TASK DIRECTIONS:
Please write the listing below out again exactly, leaving every picture behind.

INPUT MATERIAL:
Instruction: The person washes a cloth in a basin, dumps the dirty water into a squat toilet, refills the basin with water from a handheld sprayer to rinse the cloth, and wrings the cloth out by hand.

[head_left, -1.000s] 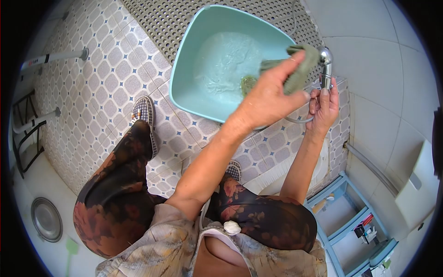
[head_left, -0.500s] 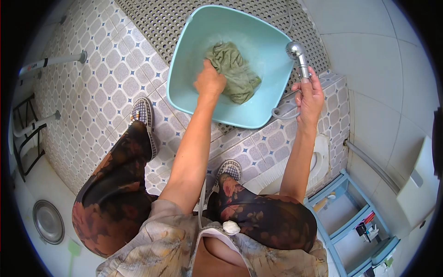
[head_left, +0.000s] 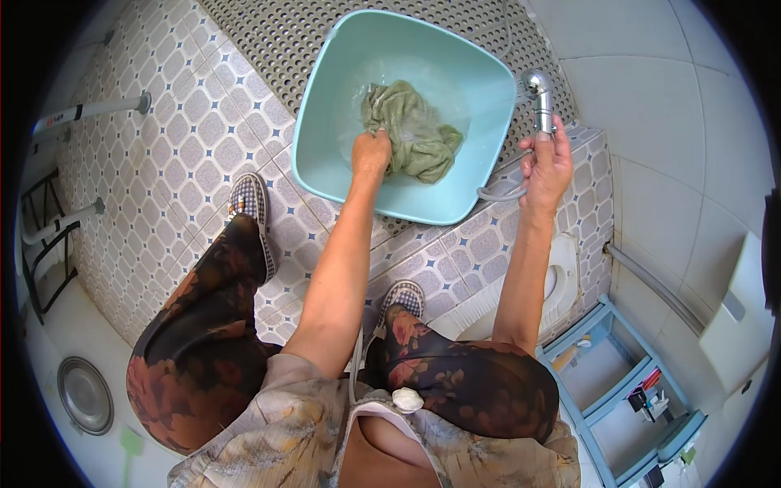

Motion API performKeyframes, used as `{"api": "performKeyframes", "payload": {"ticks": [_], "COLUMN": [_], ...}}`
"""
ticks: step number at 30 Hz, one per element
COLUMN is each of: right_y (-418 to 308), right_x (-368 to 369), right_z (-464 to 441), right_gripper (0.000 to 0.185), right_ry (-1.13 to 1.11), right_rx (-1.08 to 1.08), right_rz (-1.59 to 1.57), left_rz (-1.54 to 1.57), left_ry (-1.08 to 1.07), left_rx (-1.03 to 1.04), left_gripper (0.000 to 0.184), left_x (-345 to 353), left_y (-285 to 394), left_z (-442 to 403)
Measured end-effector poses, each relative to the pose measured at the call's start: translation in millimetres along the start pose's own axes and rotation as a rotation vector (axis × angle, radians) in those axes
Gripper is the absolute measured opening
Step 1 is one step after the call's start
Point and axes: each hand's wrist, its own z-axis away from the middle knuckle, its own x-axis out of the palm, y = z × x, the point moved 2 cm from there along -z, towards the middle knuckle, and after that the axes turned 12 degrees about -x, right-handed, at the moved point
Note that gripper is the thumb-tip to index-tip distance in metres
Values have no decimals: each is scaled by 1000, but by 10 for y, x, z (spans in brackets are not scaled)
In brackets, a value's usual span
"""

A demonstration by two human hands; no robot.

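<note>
A wet green cloth [head_left: 419, 138] lies bunched in the light blue basin [head_left: 325, 167], with some water around it. My left hand [head_left: 372, 153] pinches the near left edge of the cloth between closed fingers. To the right of the basin, my right hand [head_left: 547, 172] is wrapped round the handle of a chrome shower head [head_left: 538, 93]. Its face points left over the basin's rim, and a fine spray comes out toward the cloth. The grey shower hose [head_left: 500, 195] loops beneath my right hand.
Under the basin lies a perforated grey mat [head_left: 277, 49] on the patterned tile floor [head_left: 195, 138]. A squat toilet [head_left: 561, 281] is at my right, beside a blue shelf rack [head_left: 602, 342] with small items. White grab bars [head_left: 114, 106] stick out at the left.
The shower head has turned and shifted slightly right, and spray now shows at its face. My left hand has moved a little toward me, and the cloth lies more spread and folded over.
</note>
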Motion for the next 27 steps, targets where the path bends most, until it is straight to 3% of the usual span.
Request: {"api": "performKeyframes", "payload": {"ticks": [6,15,18,21,24,27], "right_y": [34,13,13,10,-13,-34], "right_x": [-24,-28,-21,5,56,134], "right_z": [26,62,73,94,116,150], "right_gripper": [44,44,44,44,44,46], "right_ry": [-53,-28,-42,-44,-81,-127], "right_rx": [23,16,24,39,58,80], "right_rz": [10,-4,-5,-16,-15,-25], "left_rz": [113,25,-112,-264,-193,134], "left_ry": [148,257,430,667,600,151], "left_rx": [34,85,131,325,475,541], "left_gripper": [44,62,64,69,57,39], "left_x": [-37,-147,-126,-119,-64,175], "left_y": [16,171,209,311,385,322], "left_z": [143,473,665,862,912,648]}}
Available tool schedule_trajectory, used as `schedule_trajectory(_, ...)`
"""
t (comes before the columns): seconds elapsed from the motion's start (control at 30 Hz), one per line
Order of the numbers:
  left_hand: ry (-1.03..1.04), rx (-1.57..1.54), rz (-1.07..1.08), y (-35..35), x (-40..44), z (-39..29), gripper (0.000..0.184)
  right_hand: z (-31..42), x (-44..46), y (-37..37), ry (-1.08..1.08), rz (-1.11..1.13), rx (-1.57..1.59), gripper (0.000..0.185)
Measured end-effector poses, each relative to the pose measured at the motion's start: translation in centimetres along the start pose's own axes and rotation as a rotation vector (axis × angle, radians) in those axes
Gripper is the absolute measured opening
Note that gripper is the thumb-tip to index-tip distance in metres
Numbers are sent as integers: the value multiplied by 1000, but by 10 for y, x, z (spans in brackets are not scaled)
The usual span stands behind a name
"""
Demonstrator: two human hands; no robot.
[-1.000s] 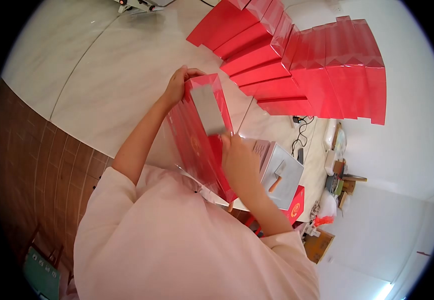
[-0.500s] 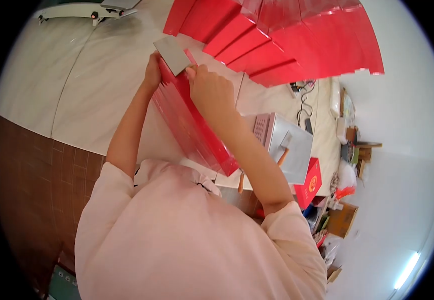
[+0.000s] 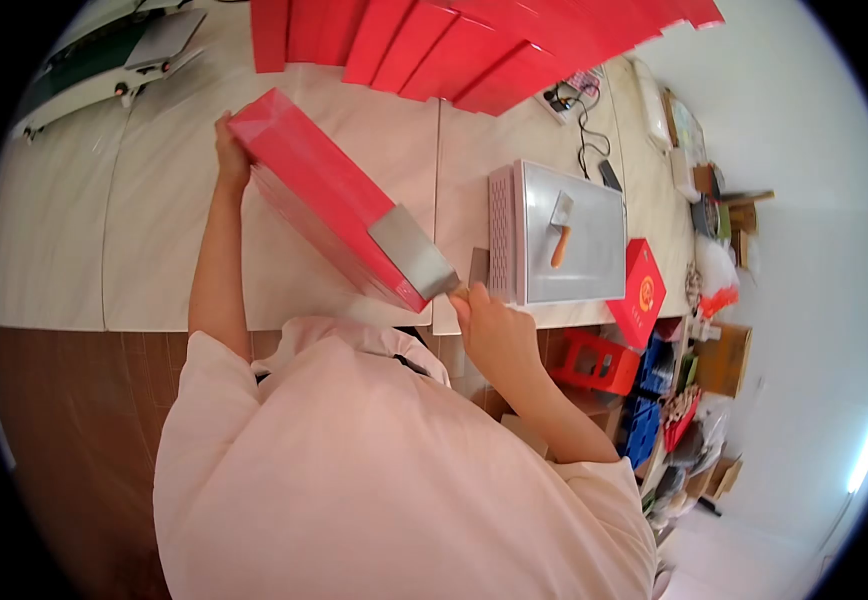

EXPECTED OUTPUT:
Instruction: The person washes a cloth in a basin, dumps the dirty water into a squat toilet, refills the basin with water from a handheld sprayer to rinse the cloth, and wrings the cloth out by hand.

[head_left, -1.000s] 
[head_left, -0.500s] 
[head_left, +0.000s] 

Motion API performKeyframes, used as `{"api": "performKeyframes", "payload": {"ticks": [_], "COLUMN": [_], ...}}`
"""
ticks: step number at 30 Hz, one per element
COLUMN is each of: right_y (-418 to 308), right_x (-368 to 369), right_z (-464 to 441), right_gripper (0.000 to 0.185), right_ry (-1.13 to 1.11), right_rx (-1.08 to 1.08), right_rz (-1.59 to 1.57), left_rz (-1.54 to 1.57), left_ry (-1.08 to 1.07), left_rx (-1.03 to 1.04), left_gripper (0.000 to 0.184), left_x (-345 to 353), left_y (-285 to 394), left_z (-442 to 403)
Measured end-effector poses, each relative to the pose measured at the call's start: translation in millimetres along the start pose's own axes and rotation as a rotation vector (axis × angle, radians) in those axes
Gripper is the absolute measured opening
Step 1 is one step after the call's start
Point and axes: each hand's wrist, its own z-axis away from the middle knuckle, its own x-axis out of the palm, y = z × x, the point moved 2 cm from there along -z, towards the middle knuckle, and after that the axes turned 12 degrees about -x, right-handed, at the moved point
Note that gripper is the thumb-tip to index-tip distance in metres
Values have no decimals: each is scaled by 1000, but by 10 for y, x, z (spans in brackets are not scaled)
In brackets, a value's usual span
"""

A demonstration by two human hands; no robot.

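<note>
A wet green cloth [head_left: 419, 138] lies bunched in the light blue basin [head_left: 325, 167], with some water around it. My left hand [head_left: 372, 153] pinches the near left edge of the cloth between closed fingers. To the right of the basin, my right hand [head_left: 547, 172] is wrapped round the handle of a chrome shower head [head_left: 538, 93]. Its face points left over the basin's rim, and a fine spray comes out toward the cloth. The grey shower hose [head_left: 500, 195] loops beneath my right hand.
Under the basin lies a perforated grey mat [head_left: 277, 49] on the patterned tile floor [head_left: 195, 138]. A squat toilet [head_left: 561, 281] is at my right, beside a blue shelf rack [head_left: 602, 342] with small items. White grab bars [head_left: 114, 106] stick out at the left.
The shower head has turned and shifted slightly right, and spray now shows at its face. My left hand has moved a little toward me, and the cloth lies more spread and folded over.
</note>
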Motion for the next 27 steps, targets where the path bends most, until it is straight to 3% of the usual span.
Request: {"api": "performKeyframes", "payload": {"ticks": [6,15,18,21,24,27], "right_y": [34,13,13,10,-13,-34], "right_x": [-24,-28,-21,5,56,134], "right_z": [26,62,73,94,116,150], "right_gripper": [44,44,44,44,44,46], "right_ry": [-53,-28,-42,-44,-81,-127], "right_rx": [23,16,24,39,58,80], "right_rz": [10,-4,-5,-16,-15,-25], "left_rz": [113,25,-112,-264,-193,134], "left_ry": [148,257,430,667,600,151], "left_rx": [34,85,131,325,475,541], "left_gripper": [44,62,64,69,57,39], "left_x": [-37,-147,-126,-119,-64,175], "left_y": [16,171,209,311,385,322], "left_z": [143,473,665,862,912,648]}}
Available tool schedule_trajectory, used as `schedule_trajectory(_, ...)`
"""
t (comes before the columns): seconds elapsed from the motion's start (control at 30 Hz), one per line
Order of the numbers:
  left_hand: ry (-1.03..1.04), rx (-1.57..1.54), rz (-1.07..1.08), y (-35..35), x (-40..44), z (-39..29), gripper (0.000..0.184)
  right_hand: z (-31..42), x (-44..46), y (-37..37), ry (-1.08..1.08), rz (-1.11..1.13), rx (-1.57..1.59), gripper (0.000..0.185)
Measured end-effector poses, each relative to the pose measured at the motion's start: translation in centimetres along the start pose's own axes and rotation as a rotation vector (axis × angle, radians) in those axes
Gripper is the absolute measured opening
Note that gripper is the thumb-tip to index-tip distance in metres
Numbers are sent as integers: the value multiplied by 1000, but by 10 for y, x, z (spans in brackets are not scaled)
The usual span stands behind a name
"""
Demonstrator: two human hands; no robot.
[-1.000s] 
[-0.500s] 
[+0.000s] 

No more work is needed for this exercise.